The inauguration of Andrew Jackson (1829–37), the “people’s president,” attracted thousands of well-wishers to the nation’s capital. As Jackson rode on horseback down Pennsylvania Avenue lớn the White House, he was surrounded by a frenetic throng of đôi mươi,000 people, many of whom attempted khổng lồ follow hyên ổn into the mansion khổng lồ get a better look at their nhân vật. A contemporary, Margaret Bayer Smith, recounts what happened next: “The halls were filled with a disorderly rabble…scrambling for the refreshments designed for the drawing room.” While friends of the new president joined arms khổng lồ protect hlặng from the mob, “chimãng cầu & glass lớn the amount of several thousand dollars were broken in the struggle khổng lồ get at the ices và cakes, though punch & other drinkables had been carried out in tubs & buckets khổng lồ the people.” Said Supreme Court Justice Joseph Story, “I was glad to lớn escape from the scene as soon as possible.” During his administration Jackson spent more than $50,000 refurbishing the residence, including $10,000 on decorations for the East Room and more than $4,000 on a sterling silver dinner & dessert phối decorated with an American eagle.


In 1842 the visit to the United States of the English novelist Charles Dickens brought an official invitation lớn the White House nhà trắng. After his calls at the Nhà Trắng door went unanswered, Dickens let himself in & walked through the mansion from room lớn room on the lower and upper floors. Finally coming upon a room filled with nearly two dozen people, he was shocked and appalled to see many of them spitting on the carpet. Dickens later wrote, “I take it for granted the Presidential housemsida have sầu high wages.” Until the Civil War, however, most White House nhà trắng servants were enslaved people. Moreover, the wages of all Nhà Trắng employees—as well as the expenses for running the Nhà Trắng, including staging official functions—were paid for by the president.
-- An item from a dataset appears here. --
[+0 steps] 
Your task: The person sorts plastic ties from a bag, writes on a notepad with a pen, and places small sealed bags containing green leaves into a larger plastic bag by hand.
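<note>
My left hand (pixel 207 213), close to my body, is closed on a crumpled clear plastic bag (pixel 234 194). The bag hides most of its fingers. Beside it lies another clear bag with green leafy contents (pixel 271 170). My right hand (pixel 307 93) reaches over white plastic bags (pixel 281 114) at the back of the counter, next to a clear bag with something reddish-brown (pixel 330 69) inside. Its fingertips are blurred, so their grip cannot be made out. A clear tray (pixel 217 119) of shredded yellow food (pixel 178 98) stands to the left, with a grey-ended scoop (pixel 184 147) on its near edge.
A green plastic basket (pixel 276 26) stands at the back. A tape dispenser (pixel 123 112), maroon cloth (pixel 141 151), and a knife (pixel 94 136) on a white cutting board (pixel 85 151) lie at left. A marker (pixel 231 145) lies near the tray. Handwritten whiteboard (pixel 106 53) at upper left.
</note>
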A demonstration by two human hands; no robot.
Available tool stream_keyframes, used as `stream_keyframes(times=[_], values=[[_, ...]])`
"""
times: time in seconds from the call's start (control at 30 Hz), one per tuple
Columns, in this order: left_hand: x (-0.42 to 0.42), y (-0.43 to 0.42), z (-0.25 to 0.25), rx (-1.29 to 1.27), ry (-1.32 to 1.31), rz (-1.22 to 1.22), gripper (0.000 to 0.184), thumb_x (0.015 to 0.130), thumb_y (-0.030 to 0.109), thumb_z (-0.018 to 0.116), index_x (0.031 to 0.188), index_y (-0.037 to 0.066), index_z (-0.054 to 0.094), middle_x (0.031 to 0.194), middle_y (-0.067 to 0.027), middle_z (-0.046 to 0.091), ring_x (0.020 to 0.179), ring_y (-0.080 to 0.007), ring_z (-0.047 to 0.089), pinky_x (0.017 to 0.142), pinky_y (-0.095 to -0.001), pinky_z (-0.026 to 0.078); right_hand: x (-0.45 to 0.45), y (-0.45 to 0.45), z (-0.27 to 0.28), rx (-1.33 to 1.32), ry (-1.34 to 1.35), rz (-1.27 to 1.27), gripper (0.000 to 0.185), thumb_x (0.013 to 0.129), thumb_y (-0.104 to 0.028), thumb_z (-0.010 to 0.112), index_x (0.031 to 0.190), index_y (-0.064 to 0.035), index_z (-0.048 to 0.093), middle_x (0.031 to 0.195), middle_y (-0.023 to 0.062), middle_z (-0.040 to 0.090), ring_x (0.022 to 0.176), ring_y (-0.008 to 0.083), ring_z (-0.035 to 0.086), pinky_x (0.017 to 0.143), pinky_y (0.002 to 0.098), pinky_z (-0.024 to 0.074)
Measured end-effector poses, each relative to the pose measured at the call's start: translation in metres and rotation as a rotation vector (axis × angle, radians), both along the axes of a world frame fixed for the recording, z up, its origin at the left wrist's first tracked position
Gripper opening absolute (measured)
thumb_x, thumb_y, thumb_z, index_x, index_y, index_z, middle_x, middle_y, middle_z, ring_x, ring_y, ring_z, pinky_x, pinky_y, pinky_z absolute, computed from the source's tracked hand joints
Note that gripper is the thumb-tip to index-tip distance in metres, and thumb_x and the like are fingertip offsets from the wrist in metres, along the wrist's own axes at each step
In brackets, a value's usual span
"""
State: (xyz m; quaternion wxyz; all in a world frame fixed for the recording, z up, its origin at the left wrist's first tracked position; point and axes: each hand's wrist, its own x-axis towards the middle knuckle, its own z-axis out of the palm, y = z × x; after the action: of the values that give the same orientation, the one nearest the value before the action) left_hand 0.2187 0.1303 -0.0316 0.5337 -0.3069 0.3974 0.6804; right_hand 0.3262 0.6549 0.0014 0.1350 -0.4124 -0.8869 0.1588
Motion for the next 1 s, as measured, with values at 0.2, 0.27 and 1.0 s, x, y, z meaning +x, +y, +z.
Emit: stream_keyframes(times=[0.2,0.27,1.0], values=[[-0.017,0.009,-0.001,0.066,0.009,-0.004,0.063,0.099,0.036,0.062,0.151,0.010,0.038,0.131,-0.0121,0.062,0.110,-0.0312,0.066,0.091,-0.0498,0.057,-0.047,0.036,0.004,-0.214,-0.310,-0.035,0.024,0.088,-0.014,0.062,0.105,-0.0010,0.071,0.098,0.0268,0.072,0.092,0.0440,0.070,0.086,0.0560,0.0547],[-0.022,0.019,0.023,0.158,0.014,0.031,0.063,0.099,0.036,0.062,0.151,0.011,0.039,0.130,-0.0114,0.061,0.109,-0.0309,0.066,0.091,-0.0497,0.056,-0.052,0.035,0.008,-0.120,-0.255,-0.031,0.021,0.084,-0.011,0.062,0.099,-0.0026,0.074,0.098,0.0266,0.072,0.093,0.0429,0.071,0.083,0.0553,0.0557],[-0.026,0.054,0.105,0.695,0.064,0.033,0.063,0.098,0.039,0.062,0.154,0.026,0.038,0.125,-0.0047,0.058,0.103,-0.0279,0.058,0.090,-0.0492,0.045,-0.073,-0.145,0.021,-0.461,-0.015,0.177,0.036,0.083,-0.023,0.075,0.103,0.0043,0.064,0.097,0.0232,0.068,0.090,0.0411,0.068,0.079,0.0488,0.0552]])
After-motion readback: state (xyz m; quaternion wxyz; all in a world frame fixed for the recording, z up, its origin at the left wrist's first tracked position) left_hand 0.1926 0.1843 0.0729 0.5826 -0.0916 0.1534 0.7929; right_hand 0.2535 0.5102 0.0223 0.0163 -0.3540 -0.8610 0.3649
Not until 1909 did Congress provide appropriations to pay White House nhà trắng servants.

Dickens was not the only foreign visitor khổng lồ be disappointed with the Nhà Trắng. On a trip khổng lồ Washington just before the Civil War, Aleksandr Borisovich Lakier, a Russian nobleman, wrote that “the trang chính of the president…is barely visible behind the trees.” The White House nhà trắng, he said, was “sufficient for a private family and not at all conforming to the expectations of a European.” Subsequent changes to the building in the 19th century were relatively minor. The interior was redecorated during various presidential administrations and modern conveniences were regularly added, including a refrigerator in 1845, gas lighting in 1849, and electric lighting in 1891.

The White House nhà trắng was the scene of mourning after the assassination of Pres. Abrayêu thích Lincoln (1861–65). While Mary Todd Lincoln lay in her room for five weeks grieving for her husb&, many Nhà Trắng holdings were looted. Responding to charges that she had stolen government property when she left the Nhà Trắng, she angrily inventoried all the items she had taken with her, including gifts of quilts & waxworks from well-wishers.